Movies with Highest Audience in Czech Republic from 2007 – 2017:
10 Movies with Highest Attendance in Czech and Moravian Cinemas in 2017:
In total, 3,39 mil Czech cinemagoers went to see a Czech film to the cinema which is lower approximately by a 25% compared to the previous year. The domestic production share reached 22.3% compared to 29.5% in 2016.
2017 From the Perspective of Animated Film Producers
Animation is part of the film industry continuously attractive for the wide audience. The top ten in the turnout was headed by Despicable me 3(Já, padouch 3); 8 animated movies of the 50 most visited were seen by almost 2 million people which makes up for 18% of the previous year cinema turnout.
In the area of animation, the Czech Republic produces one or two animated feature length film yearly, along with short films and several TV series episodes. Last year, the audience mostly enjoyed Hurvínek a kouzelné muzeum (Hurvínek and a Magical Museum). Though it came to the 22nd place in the Czech Republic, seen by 187 thousand, it became a successful export item currently sold to the 90 countries around the world.
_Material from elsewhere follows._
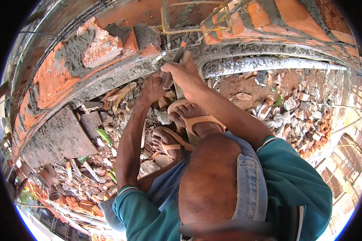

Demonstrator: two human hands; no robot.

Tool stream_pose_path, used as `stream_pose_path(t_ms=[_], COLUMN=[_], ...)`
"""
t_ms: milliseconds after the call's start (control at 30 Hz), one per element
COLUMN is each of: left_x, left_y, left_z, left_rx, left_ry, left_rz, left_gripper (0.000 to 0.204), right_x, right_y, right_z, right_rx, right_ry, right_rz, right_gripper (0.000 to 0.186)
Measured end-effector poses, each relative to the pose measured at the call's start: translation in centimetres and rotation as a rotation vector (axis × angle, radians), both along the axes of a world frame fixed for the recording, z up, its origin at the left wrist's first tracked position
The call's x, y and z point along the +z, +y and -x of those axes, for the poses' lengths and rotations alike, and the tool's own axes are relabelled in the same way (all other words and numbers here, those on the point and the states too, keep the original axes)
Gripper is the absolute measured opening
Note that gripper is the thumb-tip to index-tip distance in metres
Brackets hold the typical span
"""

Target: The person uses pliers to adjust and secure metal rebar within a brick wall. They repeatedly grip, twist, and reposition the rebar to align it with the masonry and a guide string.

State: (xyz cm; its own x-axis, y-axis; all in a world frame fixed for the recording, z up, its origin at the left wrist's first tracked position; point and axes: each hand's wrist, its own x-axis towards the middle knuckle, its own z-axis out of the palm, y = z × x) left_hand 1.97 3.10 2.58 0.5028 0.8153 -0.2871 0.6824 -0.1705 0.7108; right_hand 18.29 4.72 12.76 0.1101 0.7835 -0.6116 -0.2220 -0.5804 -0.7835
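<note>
My right hand [184,76] is closed round a long dark tool with an orange band [175,61]. The tool slants up and away over the edge of the low wall; its exact kind does not show. Close beside it, my left hand [153,87] has curled fingers near the tool's lower end, and what they grip is hidden. Just beyond both hands is the grey mortar ledge [128,64]. From the brickwork rises a frame of bent steel bars [195,30], right past the tool's far tip.
Broken brick with mortar [102,48] sits on the wall at left. Orange bricks [259,16] line the far right, above a whitish pipe-like length [277,64]. A mortar-stained board [58,138] leans at left. Rubble [293,112] surrounds my sandalled feet [197,116].
</note>
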Motion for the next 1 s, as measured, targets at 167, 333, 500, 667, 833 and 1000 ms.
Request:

The film was not produced as a typical Czech movie, it was partly created in European studios and on a European budget. The formal quality of the production is one of the factors of its commercial success.
Despite the efforts of the State Cinematography Fund, the Czech animated films production is troubled by a long-termed underfunding. Based on the research conducted last year, the budget levels of the animated film production make up 11% of the European average. The fragmentation of the original production capacities, the collapse of domestic market due to the transition from the analogue to the digital transmission and more or less pirate distribution led to the slide into what can be called “garage” conditions. Pat and Mat (Pat a Mat) is the Czech most successful animated series. The new episodes are being made in parallel both in Czech Republic and in China. Over the years of “fasting”, the production capacities became depleted and insufficient.
2017 from Perspective of Documentary Film Producers
The Czech documentaries successful crusade to the festivals around the world continued. When the War Comes (Až přijde válka), produced by Radovan Síbrt, premiered at Berlinale. Three Czech documentaries were introduced at a prestigious international documentary film festival IDFA in Amsterdam. Two of those were shown in the competition sections: The Russian Job (Švéd v žigulíku), produced by Martin Juza, and Nothing like before (NIc jako dřív), produced by Martin Hrubý and Pavla Kubečková. The World according to Daliborek (Svět podle Daliborka) produced by Vít Klusák and Filip Remunda, was presented along with the classics of the world film in the prestigious section Masters.